Anyway – I finished 6th overall. Not bad, but not 1st, obviously. Still – for my first code golf outing – pretty pleased with that.

On “Said”

There’s currently a bit of a hoo-hah about the word “said” – the hoo-hah being that its made its way onto at least one teacher’s list of words that should not be used by school children.

Instead, they’re urged to use what are referred to in the trade as said-bookisms. Words such as barked, howled,  demanded, cackled. The reason being that they’re more emotive.

“This is terrible,” John barked.
“Why would you think that?” cried Mary.
“Because he does,” growled Peter.

Why is this a problem? Because by the time you’ve learned that John has barked those words, you’ve already parsed them in your head. You then have to go back and re-imagine them as being barked.

Most of the time, “said” will work perfectly fine. It holds no emotional surprises. For speech attribution, it’s virtually punctuation. If you want to evoke emotion, you should clue the reader in the character’s emotion prior to the words that are spoken. For example:

John swept the test papers off his desk. “This is terrible.”
As the papers fluttered to the ground, Mary felt her stomach flip. “Why would you think that?”
Peter put his hand on Mary’s shoulder and then glared at John. “Because he does.”

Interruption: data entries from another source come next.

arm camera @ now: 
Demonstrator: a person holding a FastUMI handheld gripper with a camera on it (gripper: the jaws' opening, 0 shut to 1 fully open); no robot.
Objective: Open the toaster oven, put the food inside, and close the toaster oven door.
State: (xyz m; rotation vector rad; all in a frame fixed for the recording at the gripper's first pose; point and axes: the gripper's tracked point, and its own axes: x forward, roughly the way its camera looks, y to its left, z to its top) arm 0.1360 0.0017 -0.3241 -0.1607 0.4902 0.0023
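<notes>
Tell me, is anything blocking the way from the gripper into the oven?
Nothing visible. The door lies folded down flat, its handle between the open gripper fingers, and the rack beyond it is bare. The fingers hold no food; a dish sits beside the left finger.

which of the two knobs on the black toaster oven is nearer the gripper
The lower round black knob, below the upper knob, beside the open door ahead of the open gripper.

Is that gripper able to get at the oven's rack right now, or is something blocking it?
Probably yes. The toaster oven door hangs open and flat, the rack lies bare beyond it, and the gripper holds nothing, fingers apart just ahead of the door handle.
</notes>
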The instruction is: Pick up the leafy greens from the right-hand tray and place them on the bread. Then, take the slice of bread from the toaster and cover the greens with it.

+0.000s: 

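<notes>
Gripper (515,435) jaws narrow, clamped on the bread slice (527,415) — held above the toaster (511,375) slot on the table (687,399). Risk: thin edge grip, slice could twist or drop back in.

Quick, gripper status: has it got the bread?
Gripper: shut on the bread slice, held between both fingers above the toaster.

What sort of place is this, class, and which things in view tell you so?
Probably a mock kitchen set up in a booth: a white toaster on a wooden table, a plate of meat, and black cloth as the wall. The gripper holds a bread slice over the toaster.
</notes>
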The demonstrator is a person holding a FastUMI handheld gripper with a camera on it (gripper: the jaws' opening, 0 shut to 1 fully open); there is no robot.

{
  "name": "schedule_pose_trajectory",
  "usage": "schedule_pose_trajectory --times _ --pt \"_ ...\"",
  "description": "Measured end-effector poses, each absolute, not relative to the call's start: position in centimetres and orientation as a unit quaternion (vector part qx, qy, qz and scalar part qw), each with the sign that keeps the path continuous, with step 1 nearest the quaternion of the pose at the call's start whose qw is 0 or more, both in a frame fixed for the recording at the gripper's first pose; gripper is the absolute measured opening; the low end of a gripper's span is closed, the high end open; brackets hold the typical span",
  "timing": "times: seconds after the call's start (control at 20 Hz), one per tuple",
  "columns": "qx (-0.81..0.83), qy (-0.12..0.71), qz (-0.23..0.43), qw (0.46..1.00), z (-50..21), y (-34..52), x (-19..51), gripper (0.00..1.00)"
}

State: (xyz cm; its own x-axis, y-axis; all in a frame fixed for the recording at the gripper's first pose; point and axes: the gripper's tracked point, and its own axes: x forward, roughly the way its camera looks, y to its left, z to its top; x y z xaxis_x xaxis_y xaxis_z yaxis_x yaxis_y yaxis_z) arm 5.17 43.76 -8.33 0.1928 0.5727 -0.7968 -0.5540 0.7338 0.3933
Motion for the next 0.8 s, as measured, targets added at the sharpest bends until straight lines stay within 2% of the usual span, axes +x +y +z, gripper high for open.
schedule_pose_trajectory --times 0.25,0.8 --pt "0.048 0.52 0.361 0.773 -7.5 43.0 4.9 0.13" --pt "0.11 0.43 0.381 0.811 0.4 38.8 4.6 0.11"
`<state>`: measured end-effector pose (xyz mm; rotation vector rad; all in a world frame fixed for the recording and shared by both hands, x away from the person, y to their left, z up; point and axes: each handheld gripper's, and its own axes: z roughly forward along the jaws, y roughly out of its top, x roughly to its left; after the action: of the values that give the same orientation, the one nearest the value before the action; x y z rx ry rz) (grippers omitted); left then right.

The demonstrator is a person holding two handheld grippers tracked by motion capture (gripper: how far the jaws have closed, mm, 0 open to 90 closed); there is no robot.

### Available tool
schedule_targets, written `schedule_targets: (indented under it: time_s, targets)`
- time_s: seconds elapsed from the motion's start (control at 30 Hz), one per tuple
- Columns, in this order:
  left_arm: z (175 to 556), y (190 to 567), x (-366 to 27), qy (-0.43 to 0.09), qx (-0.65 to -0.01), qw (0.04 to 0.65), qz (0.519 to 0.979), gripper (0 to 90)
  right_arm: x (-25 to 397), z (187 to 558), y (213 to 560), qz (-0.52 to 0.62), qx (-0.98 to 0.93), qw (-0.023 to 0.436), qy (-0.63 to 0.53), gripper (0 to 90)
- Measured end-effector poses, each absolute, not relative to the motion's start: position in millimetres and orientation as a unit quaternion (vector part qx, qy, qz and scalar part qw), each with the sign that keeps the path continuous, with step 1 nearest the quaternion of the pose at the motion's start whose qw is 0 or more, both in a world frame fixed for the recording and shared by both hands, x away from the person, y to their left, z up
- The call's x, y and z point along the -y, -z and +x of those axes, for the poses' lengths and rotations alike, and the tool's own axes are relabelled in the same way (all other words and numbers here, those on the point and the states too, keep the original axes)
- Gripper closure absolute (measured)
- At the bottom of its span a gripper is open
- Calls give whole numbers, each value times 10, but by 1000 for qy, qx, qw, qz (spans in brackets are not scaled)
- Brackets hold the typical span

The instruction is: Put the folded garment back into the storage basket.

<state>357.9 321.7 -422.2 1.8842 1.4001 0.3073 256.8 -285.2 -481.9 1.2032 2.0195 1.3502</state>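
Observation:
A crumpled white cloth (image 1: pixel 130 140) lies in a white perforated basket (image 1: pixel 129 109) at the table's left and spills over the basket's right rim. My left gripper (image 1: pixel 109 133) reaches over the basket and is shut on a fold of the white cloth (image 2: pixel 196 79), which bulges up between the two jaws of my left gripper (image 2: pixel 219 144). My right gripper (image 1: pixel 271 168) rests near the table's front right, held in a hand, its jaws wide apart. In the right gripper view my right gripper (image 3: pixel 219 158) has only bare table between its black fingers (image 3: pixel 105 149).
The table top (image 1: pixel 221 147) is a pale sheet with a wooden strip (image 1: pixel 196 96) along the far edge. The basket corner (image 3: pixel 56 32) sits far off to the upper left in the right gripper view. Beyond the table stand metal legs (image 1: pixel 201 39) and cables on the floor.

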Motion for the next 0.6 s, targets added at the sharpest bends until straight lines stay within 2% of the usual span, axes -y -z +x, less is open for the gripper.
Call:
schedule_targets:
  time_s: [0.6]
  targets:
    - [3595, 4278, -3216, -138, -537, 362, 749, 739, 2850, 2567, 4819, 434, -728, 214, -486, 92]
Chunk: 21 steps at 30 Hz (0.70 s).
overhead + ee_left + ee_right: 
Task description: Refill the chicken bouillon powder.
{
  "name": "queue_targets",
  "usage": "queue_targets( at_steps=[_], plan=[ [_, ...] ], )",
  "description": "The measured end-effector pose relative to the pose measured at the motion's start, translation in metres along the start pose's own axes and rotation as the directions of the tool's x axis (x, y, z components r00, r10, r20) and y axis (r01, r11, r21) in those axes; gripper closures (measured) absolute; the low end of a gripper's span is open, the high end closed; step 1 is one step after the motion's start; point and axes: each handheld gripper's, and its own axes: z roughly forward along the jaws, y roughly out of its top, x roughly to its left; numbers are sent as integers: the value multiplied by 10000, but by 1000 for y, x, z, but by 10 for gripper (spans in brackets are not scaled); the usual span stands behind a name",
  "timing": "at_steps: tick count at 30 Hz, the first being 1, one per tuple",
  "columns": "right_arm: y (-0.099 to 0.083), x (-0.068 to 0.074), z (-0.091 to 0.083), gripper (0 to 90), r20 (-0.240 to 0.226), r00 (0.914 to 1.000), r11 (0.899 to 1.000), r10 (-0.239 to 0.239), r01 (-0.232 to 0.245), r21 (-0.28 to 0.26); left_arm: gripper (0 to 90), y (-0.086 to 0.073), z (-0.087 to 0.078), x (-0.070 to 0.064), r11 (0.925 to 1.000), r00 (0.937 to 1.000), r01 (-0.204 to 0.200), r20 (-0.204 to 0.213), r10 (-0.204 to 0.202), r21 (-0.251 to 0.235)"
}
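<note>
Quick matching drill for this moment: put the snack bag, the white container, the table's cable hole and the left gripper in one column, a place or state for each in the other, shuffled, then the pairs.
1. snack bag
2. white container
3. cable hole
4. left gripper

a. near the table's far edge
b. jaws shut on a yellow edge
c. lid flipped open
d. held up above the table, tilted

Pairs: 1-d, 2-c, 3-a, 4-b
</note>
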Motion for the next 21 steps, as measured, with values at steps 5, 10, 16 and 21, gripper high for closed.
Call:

Doe John actually bark “This is terrible”? Depends if you, the reader, thinks he does. What you may lose in precision, you gain in congruence. The real key to immersive writing is choosing your words so that the reader only needs to parse them once, in a forward direction.

The side-project

September just vanished in a blur. So did October. The new job’s eaten a lot of my time.

The side-project I mentioned last time? That’s now in progress. I know it’s a tease, but I’m sworn to secrecy. Details to follow,  hopefully sometime in the first quarter of next year, as soon as it’s out of secret Beta.

I’m currently desperately trying to ignore that NaNoWriMo starts this Sunday. First time in four years I won’t be participating, due to said side-project and work eating every available minute.